◆ Work instruction: For this exercise, an exact copy is needed of only the lines from the one containing "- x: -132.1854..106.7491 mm" through the end of the data, with pictures left out.

:: Dataset extract

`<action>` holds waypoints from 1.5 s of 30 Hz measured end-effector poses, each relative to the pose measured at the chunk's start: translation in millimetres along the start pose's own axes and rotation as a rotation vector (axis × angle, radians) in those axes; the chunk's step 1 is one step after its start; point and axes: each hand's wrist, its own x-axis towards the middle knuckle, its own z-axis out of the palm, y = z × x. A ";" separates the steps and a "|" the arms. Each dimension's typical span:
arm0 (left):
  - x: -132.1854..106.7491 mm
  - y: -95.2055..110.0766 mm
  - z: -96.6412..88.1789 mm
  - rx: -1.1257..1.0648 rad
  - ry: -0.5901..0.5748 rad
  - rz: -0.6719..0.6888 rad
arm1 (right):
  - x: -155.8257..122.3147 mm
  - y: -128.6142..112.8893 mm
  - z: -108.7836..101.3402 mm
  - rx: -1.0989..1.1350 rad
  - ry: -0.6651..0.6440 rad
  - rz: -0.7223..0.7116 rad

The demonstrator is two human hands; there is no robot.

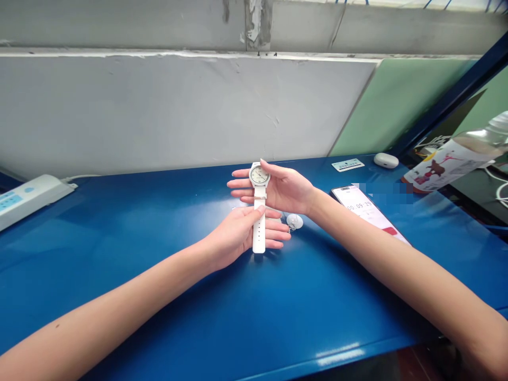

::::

◆ Exercise output:
  - x: -132.1854..106.7491 mm
  - y: -95.2055..110.0766 mm
  - z: -96.6412..88.1789 mm
  - rx: -1.1257..1.0648 rad
  - ry: -0.5901..0.5748 rad
  - rz: -0.6719..0.6888 rad
arm1 (right):
  - x: -155.8257..122.3147 mm
  - y: -128.6142..112.8893 mm
  - z: -108.7836..101.3402 mm
  - rx: -1.0989..1.1350 rad
  - ry: -0.6651..0.6440 rad
  - rz: -0.7223..0.7116 rad

The demonstrator is two human hands; there is no robot.

No additional output is expected.